Anthony, I think you might mean "plaster". A masonry wall is made of brick or CMU. Many plaster walls were done on wood studs with wood lath/metal lath/rock lath; many were also done on top of brick, CMU, gypsolite block, terra cotta block. The wood framed walls should have studs, the others will not. I would expect that you should see studs with your stud sensor. Make sure you are following the directions completely.

If you still do not get a consistent indication of a stud, it is time for the time honored method of probing the wall with a drill bit. If you do the drilling just at the top of the baseboard or some other system, it will be fairly easy to fill the holes without showing.

Reply to
DanG

Thank you, I stand corrected...oops. I cannot do the baseboard method, cause it has ceramic tiles...its the bathroom wall.

Reply to
Anthony

I might try a strong magnet. Find a nail and you've found a stud.

Reply to
Frank

.

Find a nail you find a stud">>> is it possible the nail if its there is into a lath? Laths are pretty thin to enter a screw to hold up a small cabinet. I prefer a stud.

Reply to
Anthony

I live in nearly 200-year-old house USA). The one "masonry" wall (9' high) has NO STUDS whatsoever. I'm confused. Do you mean real "masonry" or do you mean the modern fake brick/stone facing over wood frame construction? In my house, you will NEVER find a "stud" on the masonry wall no matter how long you look.
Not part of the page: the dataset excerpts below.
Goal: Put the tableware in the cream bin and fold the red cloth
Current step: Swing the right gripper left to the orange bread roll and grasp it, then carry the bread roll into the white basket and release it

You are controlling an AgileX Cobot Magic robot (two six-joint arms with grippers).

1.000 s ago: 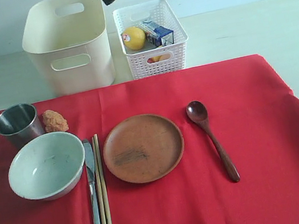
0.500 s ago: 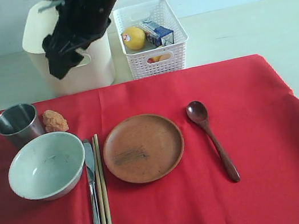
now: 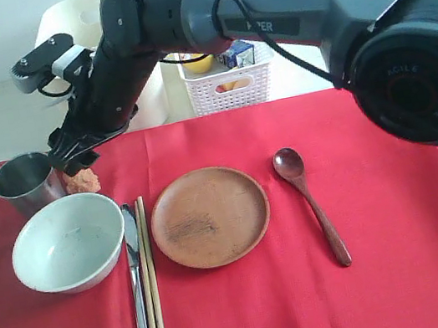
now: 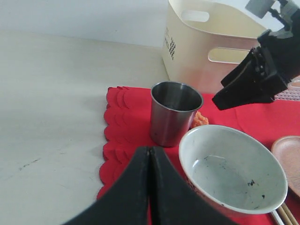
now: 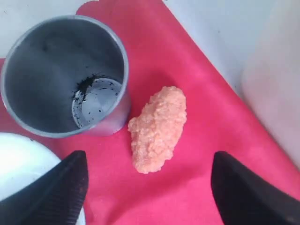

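Right jaws apart over breaded nugget point(image 5: 158, 129) at 3 o'clock of steel cup point(image 3: 25, 183), left jaws together, bowl point(image 3: 67, 242) on red cloth point(image 3: 376, 187), cream bin point(image 4: 197, 51) at cloth's 11 o'clock.

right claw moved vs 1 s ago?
Yes. The right claw swung from above the white basket down and left, past the cream bin, to beside the steel cup.
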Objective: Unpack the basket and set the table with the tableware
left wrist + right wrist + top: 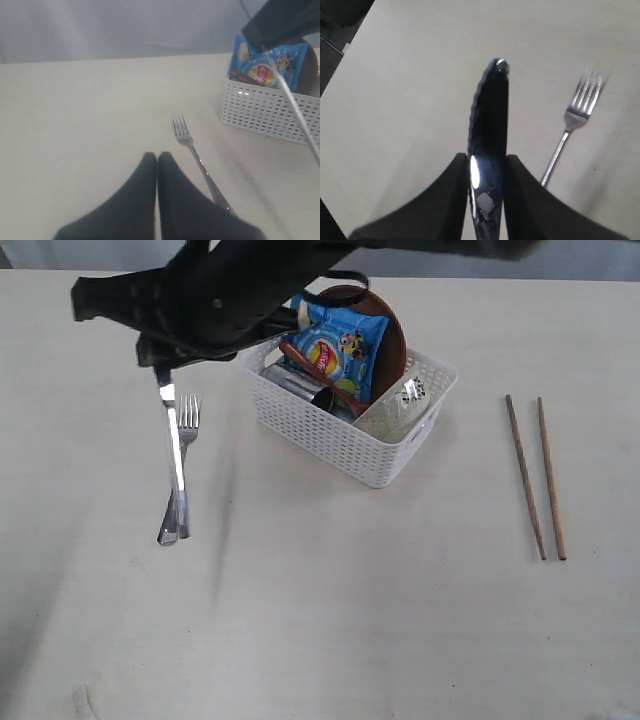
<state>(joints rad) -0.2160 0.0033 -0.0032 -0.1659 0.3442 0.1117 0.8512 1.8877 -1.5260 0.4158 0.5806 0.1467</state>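
Right claw (487, 159) clamps the knife (489, 105), just beside the fork (580, 102). Best to lay it flat and parallel before letting go. Left claw (157, 159) closed, empty.

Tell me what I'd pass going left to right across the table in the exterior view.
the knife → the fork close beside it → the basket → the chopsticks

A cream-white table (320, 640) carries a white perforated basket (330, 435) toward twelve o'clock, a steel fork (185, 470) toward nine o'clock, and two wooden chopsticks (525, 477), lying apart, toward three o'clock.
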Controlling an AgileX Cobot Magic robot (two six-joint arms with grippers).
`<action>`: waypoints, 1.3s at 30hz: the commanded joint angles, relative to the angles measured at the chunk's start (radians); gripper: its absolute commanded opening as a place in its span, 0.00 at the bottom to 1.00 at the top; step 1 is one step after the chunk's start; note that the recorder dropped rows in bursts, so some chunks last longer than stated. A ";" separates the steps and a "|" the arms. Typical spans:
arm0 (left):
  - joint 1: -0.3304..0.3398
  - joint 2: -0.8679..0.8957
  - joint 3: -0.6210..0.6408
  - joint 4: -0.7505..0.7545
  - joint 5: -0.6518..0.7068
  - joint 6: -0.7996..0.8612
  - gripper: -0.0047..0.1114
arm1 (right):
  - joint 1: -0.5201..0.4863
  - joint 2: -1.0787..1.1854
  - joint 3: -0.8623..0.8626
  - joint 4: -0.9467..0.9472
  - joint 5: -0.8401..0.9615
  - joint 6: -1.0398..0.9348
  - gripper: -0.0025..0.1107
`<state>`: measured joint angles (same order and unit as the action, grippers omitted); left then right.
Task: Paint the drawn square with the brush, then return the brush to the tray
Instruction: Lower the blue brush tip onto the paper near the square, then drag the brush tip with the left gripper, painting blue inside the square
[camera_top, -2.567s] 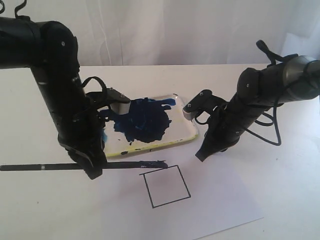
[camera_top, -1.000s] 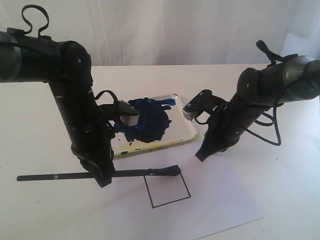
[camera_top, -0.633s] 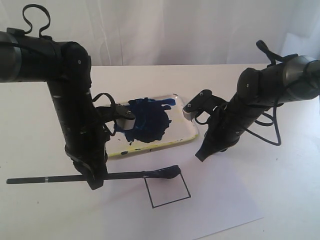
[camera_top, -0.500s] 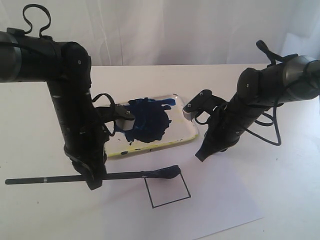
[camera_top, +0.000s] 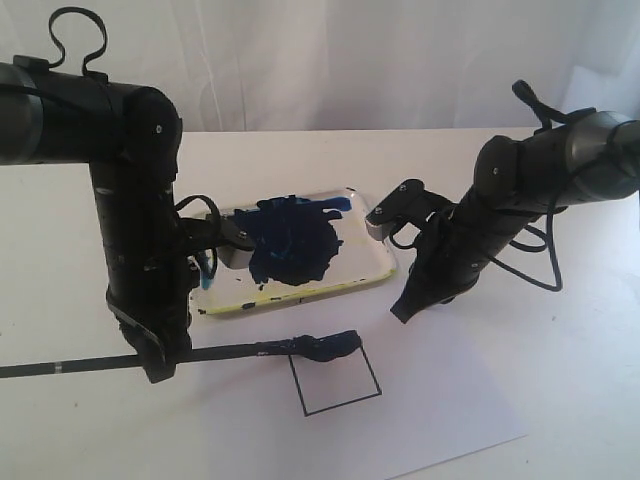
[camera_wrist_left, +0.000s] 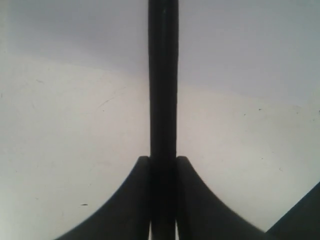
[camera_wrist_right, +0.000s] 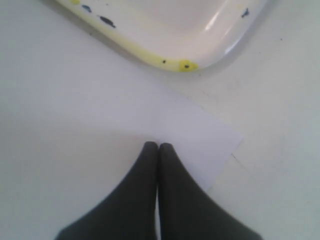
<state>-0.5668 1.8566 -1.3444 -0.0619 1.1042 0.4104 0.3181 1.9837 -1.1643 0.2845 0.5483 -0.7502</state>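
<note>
In the last half second the left pincer has slid back along the line of the brush, carrying it along, so the far handle end now runs out of the exterior view. The left wrist view shows this pincer clamped tight on the black stick. The bristle end reaches out from the pincer to the near top edge of the square and looks lower and bluer than a moment ago. Whether it actually touches the paper cannot be told. The inside of the square is as white as it was, so no stroke has landed yet. This reads as settling the loaded tip for a first pass, and nearly all the painting remains to be done. The tray, with its dark blue blot, sits just beyond the left pincer and has not moved. The right pincer has kept its place, closed on nothing and hanging low over the tabletop near the paper's corner, with the tray's yellowish rim just ahead of it.
</note>
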 joint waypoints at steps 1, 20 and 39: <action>-0.005 -0.007 0.004 0.017 0.030 -0.024 0.04 | 0.000 0.013 0.002 -0.012 0.023 -0.012 0.02; -0.005 -0.053 0.004 -0.010 0.093 0.014 0.04 | 0.000 0.013 0.002 -0.012 0.019 -0.012 0.02; -0.005 -0.051 0.006 -0.025 0.074 0.012 0.04 | 0.000 0.013 0.002 -0.014 0.015 -0.012 0.02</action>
<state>-0.5668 1.8154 -1.3444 -0.0723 1.1248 0.4206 0.3181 1.9837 -1.1643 0.2845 0.5460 -0.7502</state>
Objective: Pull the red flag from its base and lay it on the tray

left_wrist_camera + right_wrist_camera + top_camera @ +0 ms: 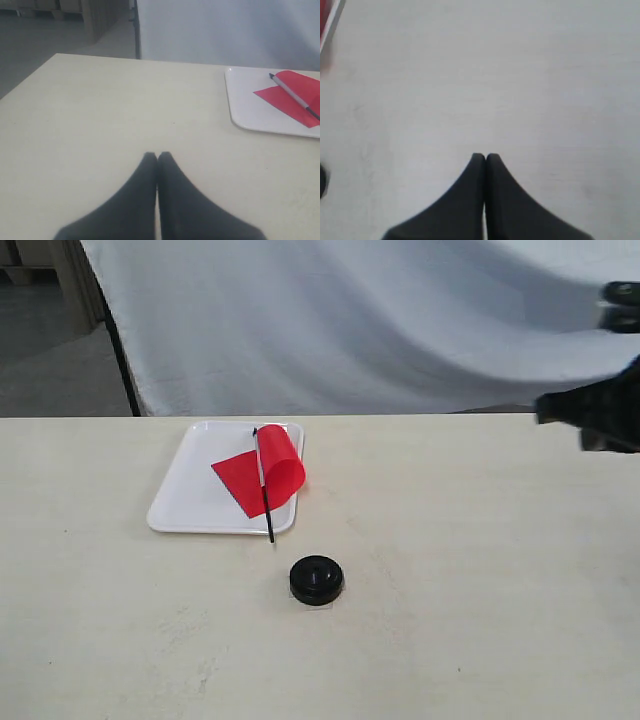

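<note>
Both the left gripper and the right gripper are holding fingers closed on nothing while the red flag is lying on the tray, off the base, so steering wide of its overhanging stick is looking wisest.

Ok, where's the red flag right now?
In the exterior view the red flag lies on the tray, left of centre, its stick end pointing toward the base.
</note>
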Motion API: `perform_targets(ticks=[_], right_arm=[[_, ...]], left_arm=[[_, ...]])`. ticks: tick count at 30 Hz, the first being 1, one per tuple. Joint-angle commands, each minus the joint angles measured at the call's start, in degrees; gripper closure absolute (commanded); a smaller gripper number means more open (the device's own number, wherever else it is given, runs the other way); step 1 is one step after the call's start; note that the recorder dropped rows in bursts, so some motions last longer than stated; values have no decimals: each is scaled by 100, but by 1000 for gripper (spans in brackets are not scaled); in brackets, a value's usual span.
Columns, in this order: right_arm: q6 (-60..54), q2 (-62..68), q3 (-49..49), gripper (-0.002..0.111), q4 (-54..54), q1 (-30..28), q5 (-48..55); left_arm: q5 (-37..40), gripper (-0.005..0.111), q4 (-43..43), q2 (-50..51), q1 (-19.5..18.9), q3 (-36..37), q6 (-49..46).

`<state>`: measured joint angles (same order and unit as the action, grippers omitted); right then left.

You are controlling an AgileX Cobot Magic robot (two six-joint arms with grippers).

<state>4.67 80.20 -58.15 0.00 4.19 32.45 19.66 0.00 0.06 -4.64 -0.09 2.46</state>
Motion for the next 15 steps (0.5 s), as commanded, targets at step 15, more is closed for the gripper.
perform_targets(ticks=[15], right_arm=[[149, -5854, 4138, 109, 0, -1464, -4266]], left_arm=[[1, 107, 0, -6, -13, 9, -8]])
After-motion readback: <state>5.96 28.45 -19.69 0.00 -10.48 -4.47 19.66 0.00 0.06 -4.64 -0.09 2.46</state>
Why, exactly, do you need to find a stud? What are you planning once you find one? Might help us offer some advice.

Reply to
tmclone

If you read the thread, i said i need a stud to add screws to hang up a wooden small storage cabinet. No i was corrected that its not a masonry wall its plaster wall.

Reply to
Anthony

"a small wooden storage cabinet".....

Depending on the cabinet's dimensions & total weight when loaded, securing it to the wooden lath alone could be an acceptable method. Using the small drill method in the area to be hidden by the cabinet is probably the most positive way to verify stud location in your situation.

cheers Bob

Reply to
DD_BobK

HI, thanks could you elaborate on the small drill size function to this naive 'handyman"? LOL

Reply to
Anthony

With light pencil marks, mark on the wall where you want the cabinet to go. Within these marks, start drilling a horizontal row of holes, using, say, a long 3/16" bit. Skinnier would work, but in old hard plaster or old rock-hard framing, the real skinny ones are easy to snap off. Make the holes about an inch apart. By the sound of the drill, and by how the drill suddenly plunges toward the wall when you are NOT on a stud, you will quickly find your stud. (note well- As Soon As you hit an air pocket, stop drilling. Drilling into a pipe or a stapled wire can ruin you whole day.) Move over 16" and try again. Hopefully the next stud will be there, unless there happens to be a weird framing situation that required a different spacing. If you decide NOT to put the cabinet there, or ever need to take it down, the itty-bitty holes are easy to plug with a finger full of patching compound.

Another trick- any outlets on the wall? If so, pull the cover plate, and probe outside the box with a skinny screwdriver, or peek in there with a flashlight. Boxes are usually nailed to a stud, and since most electricians are right-handed, they are usually on the right side of the stud. When I am hanging something, that is usually how I begin the hunt, and it works more often than not.

Reply to
aemeijers

Anthony-

AEM explains the process well.

I like to use a smaller drill like 1/8" or 3/32" so the holes aren't so big. and I drill the holes 1 1/4" apart (the studs in my 1930 house are never narrower than 1 3/4")

With my slightly different technique a wind up with smaller & fewer holes.

As I drill I put an "X" above a hole that doesn't hit a stud, I put a "check mark" above a hole that does hit a stud.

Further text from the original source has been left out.